Brief: The string "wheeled" appears in some lines of the entries that follow; copy each such line.

►

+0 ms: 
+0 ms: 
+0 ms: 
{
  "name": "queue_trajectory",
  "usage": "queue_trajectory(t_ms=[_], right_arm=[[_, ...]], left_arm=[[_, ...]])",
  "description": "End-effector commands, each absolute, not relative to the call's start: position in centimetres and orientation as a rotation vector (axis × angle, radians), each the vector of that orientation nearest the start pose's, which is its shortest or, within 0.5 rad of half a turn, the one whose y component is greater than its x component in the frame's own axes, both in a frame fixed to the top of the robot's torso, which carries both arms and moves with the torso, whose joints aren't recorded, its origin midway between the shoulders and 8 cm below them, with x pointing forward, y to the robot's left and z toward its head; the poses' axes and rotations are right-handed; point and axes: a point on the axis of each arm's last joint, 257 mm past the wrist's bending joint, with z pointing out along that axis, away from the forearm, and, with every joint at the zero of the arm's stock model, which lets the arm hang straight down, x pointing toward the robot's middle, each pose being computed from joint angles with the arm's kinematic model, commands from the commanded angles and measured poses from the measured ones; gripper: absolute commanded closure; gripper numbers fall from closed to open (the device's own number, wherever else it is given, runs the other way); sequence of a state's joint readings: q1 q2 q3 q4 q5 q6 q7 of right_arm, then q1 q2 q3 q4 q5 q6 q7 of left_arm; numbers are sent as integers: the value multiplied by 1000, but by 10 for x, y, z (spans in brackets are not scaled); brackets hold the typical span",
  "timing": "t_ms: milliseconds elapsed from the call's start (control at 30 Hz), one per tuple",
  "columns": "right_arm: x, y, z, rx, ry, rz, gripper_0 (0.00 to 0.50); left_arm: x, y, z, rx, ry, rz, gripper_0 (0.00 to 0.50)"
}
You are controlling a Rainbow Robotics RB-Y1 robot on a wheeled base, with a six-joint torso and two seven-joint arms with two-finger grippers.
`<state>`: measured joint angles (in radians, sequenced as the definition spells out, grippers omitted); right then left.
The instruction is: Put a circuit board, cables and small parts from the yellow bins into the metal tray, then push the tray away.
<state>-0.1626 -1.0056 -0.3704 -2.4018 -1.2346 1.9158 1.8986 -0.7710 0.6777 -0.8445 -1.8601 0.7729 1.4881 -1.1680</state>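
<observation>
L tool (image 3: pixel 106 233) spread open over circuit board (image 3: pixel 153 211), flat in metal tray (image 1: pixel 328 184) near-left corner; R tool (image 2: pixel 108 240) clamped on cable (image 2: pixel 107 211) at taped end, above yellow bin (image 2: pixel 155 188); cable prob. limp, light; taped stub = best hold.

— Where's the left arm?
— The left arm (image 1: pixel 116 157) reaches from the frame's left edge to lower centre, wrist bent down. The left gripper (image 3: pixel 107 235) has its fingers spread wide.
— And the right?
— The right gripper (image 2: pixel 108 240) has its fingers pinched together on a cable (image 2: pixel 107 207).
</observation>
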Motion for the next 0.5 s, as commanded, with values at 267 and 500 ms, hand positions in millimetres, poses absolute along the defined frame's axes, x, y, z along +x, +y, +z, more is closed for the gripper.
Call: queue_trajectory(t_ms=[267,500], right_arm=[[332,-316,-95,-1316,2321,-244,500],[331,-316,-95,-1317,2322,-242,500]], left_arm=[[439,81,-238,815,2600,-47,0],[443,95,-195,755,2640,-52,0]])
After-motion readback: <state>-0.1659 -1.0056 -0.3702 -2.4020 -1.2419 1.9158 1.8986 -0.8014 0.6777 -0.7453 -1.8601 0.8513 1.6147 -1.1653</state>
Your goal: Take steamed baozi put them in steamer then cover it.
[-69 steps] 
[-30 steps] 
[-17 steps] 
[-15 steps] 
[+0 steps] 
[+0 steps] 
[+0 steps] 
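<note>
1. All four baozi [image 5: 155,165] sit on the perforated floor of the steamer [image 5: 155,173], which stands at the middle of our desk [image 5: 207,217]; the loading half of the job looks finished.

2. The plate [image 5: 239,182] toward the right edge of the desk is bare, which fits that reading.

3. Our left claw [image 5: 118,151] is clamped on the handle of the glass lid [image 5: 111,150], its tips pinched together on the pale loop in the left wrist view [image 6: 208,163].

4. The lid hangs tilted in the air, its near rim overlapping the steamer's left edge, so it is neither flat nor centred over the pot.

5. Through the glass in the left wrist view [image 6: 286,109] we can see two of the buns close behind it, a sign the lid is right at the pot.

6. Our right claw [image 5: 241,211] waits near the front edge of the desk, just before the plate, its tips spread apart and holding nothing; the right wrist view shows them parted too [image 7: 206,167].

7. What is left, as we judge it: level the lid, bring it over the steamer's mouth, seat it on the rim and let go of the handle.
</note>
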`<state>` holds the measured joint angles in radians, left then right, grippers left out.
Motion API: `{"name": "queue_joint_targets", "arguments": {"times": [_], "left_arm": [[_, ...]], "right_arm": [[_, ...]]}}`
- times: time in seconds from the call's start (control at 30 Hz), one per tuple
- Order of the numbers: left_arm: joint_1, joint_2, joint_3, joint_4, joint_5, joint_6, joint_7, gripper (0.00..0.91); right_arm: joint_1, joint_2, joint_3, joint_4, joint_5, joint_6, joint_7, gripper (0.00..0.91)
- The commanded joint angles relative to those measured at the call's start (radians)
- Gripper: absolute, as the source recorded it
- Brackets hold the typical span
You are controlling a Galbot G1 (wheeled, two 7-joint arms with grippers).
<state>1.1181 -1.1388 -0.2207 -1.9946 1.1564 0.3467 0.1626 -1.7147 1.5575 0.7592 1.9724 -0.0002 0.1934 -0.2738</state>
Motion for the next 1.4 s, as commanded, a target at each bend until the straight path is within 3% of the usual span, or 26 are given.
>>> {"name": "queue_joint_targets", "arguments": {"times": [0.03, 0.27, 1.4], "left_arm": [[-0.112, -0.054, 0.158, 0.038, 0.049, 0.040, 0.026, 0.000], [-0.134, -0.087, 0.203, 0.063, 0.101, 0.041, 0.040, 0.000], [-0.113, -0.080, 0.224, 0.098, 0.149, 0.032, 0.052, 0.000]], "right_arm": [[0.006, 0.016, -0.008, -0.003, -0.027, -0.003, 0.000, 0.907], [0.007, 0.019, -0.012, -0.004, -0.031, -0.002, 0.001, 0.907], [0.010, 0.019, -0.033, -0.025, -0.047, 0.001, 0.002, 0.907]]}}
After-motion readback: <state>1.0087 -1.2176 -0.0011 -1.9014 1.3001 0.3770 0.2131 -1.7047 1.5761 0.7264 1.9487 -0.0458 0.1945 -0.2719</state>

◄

Reply to the task:
You are controlling a Rainbow Robotics RB-Y1 robot on a wheeled base, with a six-joint torso and two seven-joint arms with two-finger grippers.
You are controlling a Galbot G1 (wheeled, two 7-joint arms with grippers).

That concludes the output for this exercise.